Con tale documento, l’Agenzia delle Entrate ufficialmente richiede al contribuente il pagamento di imposte non dichiarate, oltre a sanzioni e ad interessi, rispetto a quanto egli avesse precedentemente comunicato all’erario tramite la presentazione della propria dichiarazione dei redditi, considerata infedele, oppure qualora non venisse presentata alcuna dichiarazione (dichiarazione omessa).

Questo atto viene emesso nei confronti di un contribuente, che può essere una persona fisica o una società, quando, a seguito di una verifica fiscale o di un controllo tributario, si riscontri una forma di evasione fiscale.

La notifica può avvenire:

  • presso la residenza o il domicilio del contribuente, nel caso di una persona fisica;
  • presso la sede legale, nel caso di società o enti equiparati.

L’avviso può essere notificato attraverso diverse modalità:

  • tramite ufficiale giudiziario presso il domicilio, la residenza o la sede legale (nel caso di società) del contribuente;
    mediante raccomandata con avviso di ricevimento (A/R);
  • tramite Posta Elettronica Certificata (PEC).

Per quanto riguarda le imposte sui redditi e l’iva, gli accertamenti fiscali possono essere suddivisi nelle seguenti categorie: controlli automatizzati, formali e sostanziali.

I controlli automatizzati sono di natura meccanica e coinvolgono semplici operazioni aritmetiche su tutte le dichiarazioni dei contribuenti. In questo contesto, l’Amministrazione finanziaria verifica solamente la correttezza dei calcoli effettuati dal contribuente nella dichiarazione. Il termine di decadenza per i controlli automatizzati è entro l’inizio del periodo di presentazione delle dichiarazioni relative all’anno successivo.

I controlli formali e sostanziali, invece, sono selettivi e si concentrano su categorie specifiche di contribuenti, secondo i criteri stabiliti dal Ministro dell’Economia e delle Finanze.

Quelli formali consistono in verifiche più approfondite delle dichiarazioni, comportando la richiesta di documentazione al contribuente o a terzi a lui collegati, ed il termine di decadenza cade il 31 dicembre del secondo anno successivo a quello di presentazione.

Quelli sostanziali invece, anch’essi basati su criteri selettivi, sono eseguiti sia in caso di dichiarazioni mendaci che in caso di omissioni.
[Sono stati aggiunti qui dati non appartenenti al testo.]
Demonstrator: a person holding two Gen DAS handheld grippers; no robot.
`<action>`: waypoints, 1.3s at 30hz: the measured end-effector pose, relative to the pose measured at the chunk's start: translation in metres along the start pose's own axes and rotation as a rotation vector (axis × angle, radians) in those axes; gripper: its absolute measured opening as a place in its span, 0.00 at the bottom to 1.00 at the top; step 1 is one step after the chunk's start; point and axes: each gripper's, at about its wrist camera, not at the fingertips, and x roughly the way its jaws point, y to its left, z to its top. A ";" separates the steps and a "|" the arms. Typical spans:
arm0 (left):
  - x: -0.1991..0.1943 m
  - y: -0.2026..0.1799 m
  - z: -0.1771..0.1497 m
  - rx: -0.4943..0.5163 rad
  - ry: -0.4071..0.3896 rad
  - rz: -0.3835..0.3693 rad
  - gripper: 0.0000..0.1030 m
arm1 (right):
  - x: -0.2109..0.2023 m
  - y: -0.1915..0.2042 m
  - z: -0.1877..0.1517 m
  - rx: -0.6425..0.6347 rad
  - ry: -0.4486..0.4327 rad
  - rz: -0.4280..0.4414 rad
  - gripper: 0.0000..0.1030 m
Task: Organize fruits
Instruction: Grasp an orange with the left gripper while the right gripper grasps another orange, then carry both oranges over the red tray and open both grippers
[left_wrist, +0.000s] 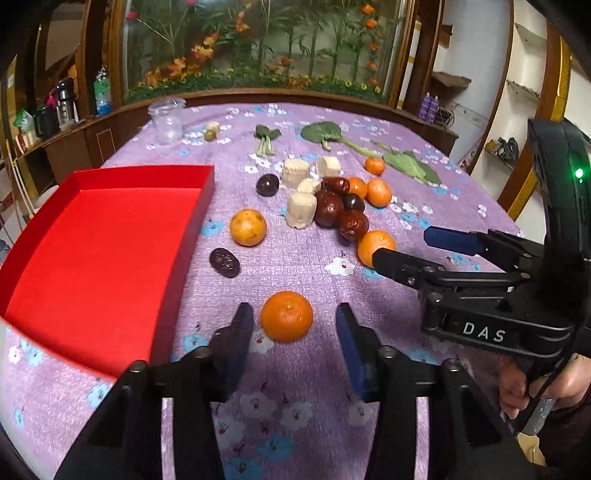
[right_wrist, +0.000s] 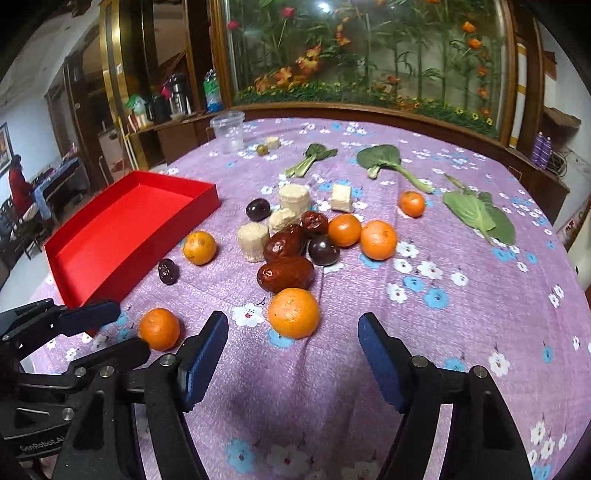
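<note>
An empty red tray (left_wrist: 92, 258) lies at the table's left and shows in the right wrist view (right_wrist: 122, 229). Several oranges, red dates and dark plums lie loose on the purple flowered cloth. My left gripper (left_wrist: 295, 325) is open, its fingers on either side of one orange (left_wrist: 287, 315) without touching it; the same orange shows in the right wrist view (right_wrist: 159, 328). My right gripper (right_wrist: 293, 332) is open just short of another orange (right_wrist: 293, 313), which also shows in the left wrist view (left_wrist: 373, 246) beside that gripper (left_wrist: 400, 245).
Pale cake-like pieces (left_wrist: 301, 210) sit among the dates (right_wrist: 286, 273) and plums (left_wrist: 267, 184). Green leaves (right_wrist: 476, 214) lie at the far right. A clear plastic jar (left_wrist: 167, 120) stands at the far left corner. A wooden glass cabinet stands behind the table.
</note>
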 end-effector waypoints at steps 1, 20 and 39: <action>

All’interno di essi, l’Amministrazione finanziaria detiene un ampio potere ispettivo, che può essere esercitato anche attraverso la Guardia di Finanza, comprendendo l’accesso a aziende, residenze private e studi professionali dei contribuenti. Il loro termine di decadenza è entro il 31 dicembre del quinto anno successivo a quello di presentazione della dichiarazione; nei casi di omessa presentazione della dichiarazione, entro il 31 dicembre del settimo anno successivo a quello in cui la dichiarazione avrebbe dovuto essere presentata.

 

Avviso bonario e avviso di accertamento: come riconoscerli?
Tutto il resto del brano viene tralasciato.